AMY GOODMAN: Martha Bashford was the chief prosecutor at the time, who is now, after 40 years —
IRIN CARMON: In the Sex Crimes Unit.
AMY GOODMAN: In the Sex Crimes Unit — who has now said she is retiring.
IRIN CARMON: Yes.
AMY GOODMAN: She just announced.
IRIN CARMON: That’s true.
AMY GOODMAN: And where did Linda Fairstein fit into this story?
IRIN CARMON: Well, Linda Fairstein was part of Harvey Weinstein’s team, and she is said to have had a close relationship with Martha Bashford, and who have called her on Harvey Weinstein’s behalf. And it’s fascinating, because you see how he also used the press as a tool. So, you also suddenly have Harvey Weinstein being described as a married father of five, and her being described as this sort of sex worker who is extorting poor Harvey Weinstein.
Now, now that we have the recording, which took years to come out, despite the fact that Ambra signed — she did sign a nondisclosure agreement for a million dollars. She said she feared for her family. She was supposed to hand over all evidence to Harvey Weinstein’s attorneys. But she decided that she needed what she described to me as an “escape plan.” She held onto one of those recordings, through kind of a spy games operation — again, 22 years old, alone in this country — and she subsequently gave that recording to Ronan Farrow. And it helped buttress the reporting that was already being done in The New York Times and The New Yorker about the cascade of allegations against Harvey Weinstein.
AMY GOODMAN: And very interestingly, before we go on to this case, we had in headlines the story of Dr. Hadden, who’s now — I think 70 women have come forward saying he forcibly sexually assaulted them in his OB-GYN office. He’s a Columbia University doctor. And the entire New York City Council Women’s Caucus has called for Cy Vance’s resignation. And one of the heads of the caucus said that they want to be sure that the district attorney is going to be involved in aggressive — in aggressively dealing with sexual assault and not privileging white men.

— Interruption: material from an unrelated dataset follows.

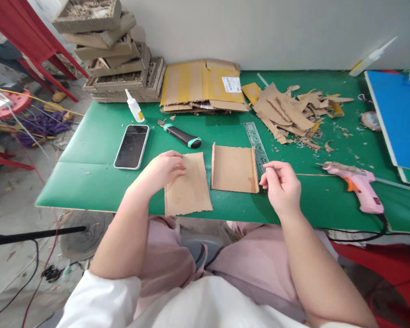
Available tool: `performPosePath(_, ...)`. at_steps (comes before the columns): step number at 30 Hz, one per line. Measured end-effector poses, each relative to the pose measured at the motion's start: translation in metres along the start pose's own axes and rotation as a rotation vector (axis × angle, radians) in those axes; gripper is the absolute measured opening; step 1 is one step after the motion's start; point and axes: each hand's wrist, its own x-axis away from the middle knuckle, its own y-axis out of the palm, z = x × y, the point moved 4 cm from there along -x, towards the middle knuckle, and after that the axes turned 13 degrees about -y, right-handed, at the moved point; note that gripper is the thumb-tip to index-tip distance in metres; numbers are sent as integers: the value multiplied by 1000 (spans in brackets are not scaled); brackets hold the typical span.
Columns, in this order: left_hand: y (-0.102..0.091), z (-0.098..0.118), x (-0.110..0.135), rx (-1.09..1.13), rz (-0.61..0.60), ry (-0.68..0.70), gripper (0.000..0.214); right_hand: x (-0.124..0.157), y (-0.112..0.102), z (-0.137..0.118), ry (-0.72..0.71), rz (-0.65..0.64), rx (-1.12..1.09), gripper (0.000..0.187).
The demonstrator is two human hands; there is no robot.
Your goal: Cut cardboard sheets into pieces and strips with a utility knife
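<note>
Left hand (162, 171) atop cardboard sheet (188, 191); right hand (283, 186) pinches stick (270, 167), perhaps pencil.

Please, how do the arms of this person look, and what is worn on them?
The left forearm and right forearm are bare: no gloves, watch or bracelet, and no ring shows on the fingers. A white fabric sleeve, pushed up, covers the left upper arm. No markings show.

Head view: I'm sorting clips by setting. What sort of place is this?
Likely a cardboard craft workbench: a green mat strewn with cardboard scraps, a pink hot glue gun, a utility knife, and cardboard trays stacked by the wall.
</note>
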Motion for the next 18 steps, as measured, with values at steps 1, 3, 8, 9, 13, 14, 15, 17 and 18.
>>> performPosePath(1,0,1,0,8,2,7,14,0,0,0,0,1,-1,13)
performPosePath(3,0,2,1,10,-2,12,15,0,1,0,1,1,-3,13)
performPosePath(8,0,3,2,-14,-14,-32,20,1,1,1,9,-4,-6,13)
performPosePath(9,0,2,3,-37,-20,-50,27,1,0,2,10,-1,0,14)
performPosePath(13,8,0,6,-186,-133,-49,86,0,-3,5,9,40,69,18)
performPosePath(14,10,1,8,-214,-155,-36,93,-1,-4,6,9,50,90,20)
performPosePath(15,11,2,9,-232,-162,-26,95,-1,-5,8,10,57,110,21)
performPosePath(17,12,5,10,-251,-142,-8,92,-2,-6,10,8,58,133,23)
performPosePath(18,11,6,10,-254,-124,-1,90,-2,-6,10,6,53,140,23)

IRIN CARMON: You know, Amy, does anybody believe that if Robert Hadden or Harvey Weinstein were low-wage workers, men of color who were lower on the social totem pole, that they wouldn’t be sitting in jail right now based on the evidence against them? I think it is quite clear, in sex crimes and in other crimes, that we have an unequal system of justice. And now there are some efforts to even the scales, but it’s challenging, because the job of a powerful person who wants to get out of a possible charge against them is to make the price so high. Prosecutors are not known for wanting to bring cases that they’re going to lose, right? They brag about their conviction rate. They don’t take risks if they don’t have to. And powerful people understand how to make the price so high that they may well lose the case — the prosecutors may well lose the case. And when they make that cost-benefit analysis and powerful people are in their ear, and “He’s a wonderful pillar of the community,” or “He’s given so much money to these causes,” that becomes a consideration. And it’s only in the last couple of years that the voices of other people saying, “This happened to me, this is my evidence, I agree to testify,” is even making a dent in that.